In my experience, around 80% of web apps are mostly server-driven, and only a small subset truly needs heavy client-side interactivity. This is especially true for smaller teams that can’t afford to pour tons of resources into complex UX when business logic should be the priority.
“Seeking Experiences with Phoenix, LiveView, and Elixir for Solo Developers and Small Teams
And the thing is… working in 2 codebases is a nightmare, with js frameworks your hand is forced to use these meta frameworks like next or nuxt or sveltkit and buy into serverless / everything is a service everything is a library paradigms otherwise you aren’t really taking full advantage of the ecosystem & E to E typesafety etc …
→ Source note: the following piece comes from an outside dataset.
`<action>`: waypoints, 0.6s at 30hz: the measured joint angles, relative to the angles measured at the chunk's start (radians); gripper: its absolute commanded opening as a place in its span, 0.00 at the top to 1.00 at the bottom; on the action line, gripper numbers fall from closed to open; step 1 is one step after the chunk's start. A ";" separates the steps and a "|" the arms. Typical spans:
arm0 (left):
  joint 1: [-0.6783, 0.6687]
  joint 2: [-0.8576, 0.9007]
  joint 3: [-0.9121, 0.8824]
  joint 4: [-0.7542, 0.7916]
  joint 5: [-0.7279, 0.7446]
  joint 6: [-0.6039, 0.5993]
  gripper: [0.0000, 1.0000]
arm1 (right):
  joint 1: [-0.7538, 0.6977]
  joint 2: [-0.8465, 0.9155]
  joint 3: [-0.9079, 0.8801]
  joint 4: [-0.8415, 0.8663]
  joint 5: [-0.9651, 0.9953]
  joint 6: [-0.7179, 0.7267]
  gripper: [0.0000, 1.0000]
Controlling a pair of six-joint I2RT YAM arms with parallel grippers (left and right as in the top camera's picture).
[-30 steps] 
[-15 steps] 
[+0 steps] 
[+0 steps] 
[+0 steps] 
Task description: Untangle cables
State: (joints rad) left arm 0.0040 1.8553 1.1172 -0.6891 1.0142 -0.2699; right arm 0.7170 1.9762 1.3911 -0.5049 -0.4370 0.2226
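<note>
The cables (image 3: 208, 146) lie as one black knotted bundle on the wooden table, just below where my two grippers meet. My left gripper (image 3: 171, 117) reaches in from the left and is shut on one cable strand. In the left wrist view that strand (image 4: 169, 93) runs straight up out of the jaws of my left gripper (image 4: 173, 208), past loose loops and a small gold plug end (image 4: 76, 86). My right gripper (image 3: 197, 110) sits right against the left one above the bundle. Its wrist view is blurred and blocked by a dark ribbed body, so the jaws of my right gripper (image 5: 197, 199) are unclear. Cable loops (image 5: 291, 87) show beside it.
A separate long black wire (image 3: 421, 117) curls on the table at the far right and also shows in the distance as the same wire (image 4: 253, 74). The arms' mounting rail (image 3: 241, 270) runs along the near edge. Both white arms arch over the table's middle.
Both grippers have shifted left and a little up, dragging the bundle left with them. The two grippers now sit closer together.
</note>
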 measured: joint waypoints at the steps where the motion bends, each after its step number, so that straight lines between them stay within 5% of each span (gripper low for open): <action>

The complexity & slowdown VS benefits… here the thing, if i am going to launch products most of them are going to fail, we talk about 2 different scenarios, 1/20 things i make are going to not be profitable … i cannot afford to care about having stateful modals and such things …
let me put it in different words, i have 20 roads ahead of me, i don’t know which one will lead me to the destination, i can go and choose to assemble my car from scratch, drive there, and discover it ain’t the right path, and start over assembling a whole new car from scratch, drive the next path, discover it ain’t the right one, and rebuild the entire car from scratch again
or… just grab a car that has everything pre assembled, and boom let’s go drive drive drive until i find the right path
You get my point ? Having a stateful modal isn’t going to determine if my product is going to sell, the business logic is what determines that, these things come AFTER you make $… than you take feedback & iterate & improve the UX where it matters most, not before you even figure out if you are profitable or not, maybe what you think could be better UX doesn’t even matter for the customers, if you put too much time into these things before even having customers paying you, than you have basically over engineered a dead product gg well played…
you know… there’s a meme about the devs never being able to ship anything because they always hyper focus on the technical details while the business people don’t give a flying fck about that stuff and just care about the numbers
i can’t even scaffold a basic auth and crud with validation in these meta frameworks, the most repetitive tasks ever, i need to download a bunch of fragmented libraries and stick them together, there is no one way of doing stuff, so each time you reinvent the entire universe and it’s such a waste of time
Once you are put in a situation where you have only about 5% chance of getting paid, the priorities shift (maybe i am exaggerating but you get my point …)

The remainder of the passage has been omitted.